Profiling¶

Use profiling when correctness is already established and you need to understand where time or memory is spent. Keep profiling runs narrow; changing many runtime settings at once makes results difficult to interpret.

Pytorch Profiler¶

Use PyTorch Profiler when you need CPU and CUDA timing for a focused inference path. Diffulex records named regions around major engine operations such as scheduler work, request preparation, model runner execution, and output recording.

Keep profiling runs small:

use a short prompt set;
limit generated tokens;
record one model and strategy configuration at a time;
save traces outside the source tree when they are large.

What to Measure¶

Choose the metric before profiling:

end-to-end latency for one request;
throughput for a fixed prompt set;
scheduler overhead;
model runner execution time;
prefill cost versus decode cost;
kernel time for attention, top-k, or MoE operations.
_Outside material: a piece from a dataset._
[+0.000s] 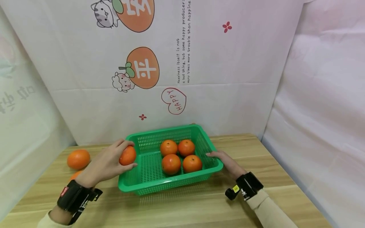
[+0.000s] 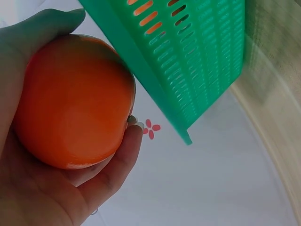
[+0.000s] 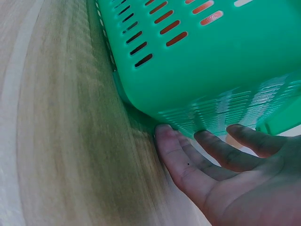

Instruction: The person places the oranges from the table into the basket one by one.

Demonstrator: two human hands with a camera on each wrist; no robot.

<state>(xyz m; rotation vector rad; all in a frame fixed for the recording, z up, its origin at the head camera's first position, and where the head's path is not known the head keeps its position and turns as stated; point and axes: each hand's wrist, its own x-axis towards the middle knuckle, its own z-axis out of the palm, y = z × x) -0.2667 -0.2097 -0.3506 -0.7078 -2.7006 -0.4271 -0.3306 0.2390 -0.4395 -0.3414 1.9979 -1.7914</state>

Use the smallest workload that still exhibits the behavior being measured.

Runtime Toggles¶

Compare optimized and debug paths deliberately:

Setting	What it compares
`enforce_eager=True`	Debug-friendly eager execution against optimized paths.
CUDA Graph paths	Launch-overhead reduction against eager execution.
`enable_torch_compile`	Supported compiled execution against uncompiled execution.
`enable_vllm_layers`	Optional vLLM-backed layers against local layer implementations.

Run a baseline before changing any toggle. Keep model, prompts, token limits, and parallelism fixed across comparisons.

Existing Scripts¶

Diffulex includes profiling and benchmark scripts under script/. Use these when they match the target workload because they capture local conventions for model paths, task names, and profiler output.

If you create a new profiling script, keep large trace files out of the source tree and document the exact command used to generate a result.